◆ Action item: Print the lines in the listing below that fall between the line with "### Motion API" and the line with "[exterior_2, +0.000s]", those two lines included, exactly as they stand and with nothing else.

◆ Source data:

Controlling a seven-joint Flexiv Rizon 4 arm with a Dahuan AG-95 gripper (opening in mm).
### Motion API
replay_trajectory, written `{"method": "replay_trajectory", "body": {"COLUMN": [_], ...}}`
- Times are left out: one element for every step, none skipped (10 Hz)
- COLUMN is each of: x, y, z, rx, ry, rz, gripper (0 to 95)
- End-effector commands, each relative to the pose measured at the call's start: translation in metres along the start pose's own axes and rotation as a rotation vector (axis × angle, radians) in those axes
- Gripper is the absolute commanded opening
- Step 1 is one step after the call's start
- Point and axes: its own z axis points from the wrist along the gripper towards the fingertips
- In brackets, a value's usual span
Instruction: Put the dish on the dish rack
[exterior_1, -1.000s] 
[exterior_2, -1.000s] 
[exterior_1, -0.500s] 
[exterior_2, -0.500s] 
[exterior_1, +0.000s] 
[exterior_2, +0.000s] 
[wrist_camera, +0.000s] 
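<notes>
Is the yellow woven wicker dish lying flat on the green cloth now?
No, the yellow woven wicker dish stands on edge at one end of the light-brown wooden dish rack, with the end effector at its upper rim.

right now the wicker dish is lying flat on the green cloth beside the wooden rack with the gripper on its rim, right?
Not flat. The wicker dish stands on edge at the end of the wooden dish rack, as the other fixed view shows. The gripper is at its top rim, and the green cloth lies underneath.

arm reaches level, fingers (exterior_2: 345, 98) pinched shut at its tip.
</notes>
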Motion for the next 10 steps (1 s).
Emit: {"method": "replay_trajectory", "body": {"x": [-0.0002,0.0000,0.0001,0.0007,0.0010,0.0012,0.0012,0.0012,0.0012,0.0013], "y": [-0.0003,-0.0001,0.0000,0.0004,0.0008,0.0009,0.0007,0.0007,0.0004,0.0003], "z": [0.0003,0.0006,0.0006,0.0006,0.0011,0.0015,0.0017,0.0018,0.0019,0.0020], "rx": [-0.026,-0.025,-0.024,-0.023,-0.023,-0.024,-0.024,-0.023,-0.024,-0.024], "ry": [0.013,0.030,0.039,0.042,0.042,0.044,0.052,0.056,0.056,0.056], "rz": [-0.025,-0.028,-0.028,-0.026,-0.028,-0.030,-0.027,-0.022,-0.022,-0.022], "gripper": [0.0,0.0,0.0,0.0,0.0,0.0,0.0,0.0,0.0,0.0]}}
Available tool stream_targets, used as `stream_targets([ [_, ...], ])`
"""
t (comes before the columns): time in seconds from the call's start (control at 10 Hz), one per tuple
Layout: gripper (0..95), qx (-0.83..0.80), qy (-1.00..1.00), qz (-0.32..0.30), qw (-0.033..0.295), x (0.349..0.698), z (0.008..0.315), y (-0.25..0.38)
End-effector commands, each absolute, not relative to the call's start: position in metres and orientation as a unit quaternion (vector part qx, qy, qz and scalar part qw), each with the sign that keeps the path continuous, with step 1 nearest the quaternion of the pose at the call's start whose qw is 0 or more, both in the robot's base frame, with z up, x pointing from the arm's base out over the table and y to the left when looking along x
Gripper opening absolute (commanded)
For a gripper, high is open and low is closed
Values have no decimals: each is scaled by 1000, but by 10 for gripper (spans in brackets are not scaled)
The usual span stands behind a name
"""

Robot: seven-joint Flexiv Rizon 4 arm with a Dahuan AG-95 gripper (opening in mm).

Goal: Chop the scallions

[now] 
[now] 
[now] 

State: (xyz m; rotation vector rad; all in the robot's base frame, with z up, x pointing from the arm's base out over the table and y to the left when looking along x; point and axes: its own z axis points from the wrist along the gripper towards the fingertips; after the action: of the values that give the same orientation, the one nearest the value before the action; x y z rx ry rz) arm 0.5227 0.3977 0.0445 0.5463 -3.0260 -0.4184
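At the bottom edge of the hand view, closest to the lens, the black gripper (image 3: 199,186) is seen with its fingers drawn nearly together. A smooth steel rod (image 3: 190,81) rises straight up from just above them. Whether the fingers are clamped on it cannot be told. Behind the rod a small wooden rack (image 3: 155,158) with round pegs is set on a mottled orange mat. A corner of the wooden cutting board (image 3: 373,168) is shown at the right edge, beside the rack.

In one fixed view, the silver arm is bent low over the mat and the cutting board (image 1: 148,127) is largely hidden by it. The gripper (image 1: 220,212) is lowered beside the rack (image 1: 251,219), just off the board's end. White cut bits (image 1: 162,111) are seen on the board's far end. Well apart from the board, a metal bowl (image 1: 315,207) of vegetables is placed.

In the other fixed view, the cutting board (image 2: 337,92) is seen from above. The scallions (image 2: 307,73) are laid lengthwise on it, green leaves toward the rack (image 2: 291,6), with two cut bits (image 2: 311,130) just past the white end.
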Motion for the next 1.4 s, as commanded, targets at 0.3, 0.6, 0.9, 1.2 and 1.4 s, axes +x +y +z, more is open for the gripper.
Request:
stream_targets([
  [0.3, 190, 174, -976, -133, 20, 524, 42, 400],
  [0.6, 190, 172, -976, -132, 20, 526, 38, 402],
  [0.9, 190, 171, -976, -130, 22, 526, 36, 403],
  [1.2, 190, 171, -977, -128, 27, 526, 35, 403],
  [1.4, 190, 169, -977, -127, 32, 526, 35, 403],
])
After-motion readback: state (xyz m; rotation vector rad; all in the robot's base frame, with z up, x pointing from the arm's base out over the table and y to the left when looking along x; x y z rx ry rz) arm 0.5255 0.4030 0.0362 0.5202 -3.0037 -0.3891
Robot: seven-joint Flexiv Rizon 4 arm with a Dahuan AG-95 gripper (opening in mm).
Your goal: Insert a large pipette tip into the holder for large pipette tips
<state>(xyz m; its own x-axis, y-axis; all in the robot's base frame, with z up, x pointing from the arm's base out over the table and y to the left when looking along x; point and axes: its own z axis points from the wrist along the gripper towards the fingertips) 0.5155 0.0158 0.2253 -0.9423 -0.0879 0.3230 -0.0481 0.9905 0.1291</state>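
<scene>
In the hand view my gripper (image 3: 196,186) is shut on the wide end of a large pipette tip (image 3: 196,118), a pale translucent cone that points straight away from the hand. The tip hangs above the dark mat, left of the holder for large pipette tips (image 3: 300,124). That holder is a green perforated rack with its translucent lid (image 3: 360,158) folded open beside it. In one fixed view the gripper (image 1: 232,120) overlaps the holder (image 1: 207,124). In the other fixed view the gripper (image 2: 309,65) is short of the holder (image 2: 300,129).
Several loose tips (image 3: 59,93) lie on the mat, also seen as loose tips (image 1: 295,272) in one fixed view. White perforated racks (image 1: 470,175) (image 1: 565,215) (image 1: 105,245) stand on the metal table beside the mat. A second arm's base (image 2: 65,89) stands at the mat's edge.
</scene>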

◆ Exercise solution:
### Motion API
replay_trajectory, written `{"method": "replay_trajectory", "body": {"COLUMN": [_], ...}}`
- Times are left out: one element for every step, none skipped (10 Hz)
- COLUMN is each of: x, y, z, rx, ry, rz, gripper (0 to 95)
- End-effector commands, each relative to the pose measured at the call's start: translation in metres along the start pose's own axes and rotation as a rotation vector (axis × angle, radians) in those axes
- Gripper is the absolute commanded opening
- Step 1 is one step after the call's start
- Point and axes: its own z axis points from the wrist along the gripper towards the fingertips
- In brackets, a value's usual span
Instruction: Put the dish on the dish rack
[exterior_1, -1.000s] 
[exterior_2, -1.000s] 
[exterior_1, -0.500s] 
[exterior_2, -0.500s] 
[exterior_1, +0.000s] 
[exterior_2, +0.000s] 

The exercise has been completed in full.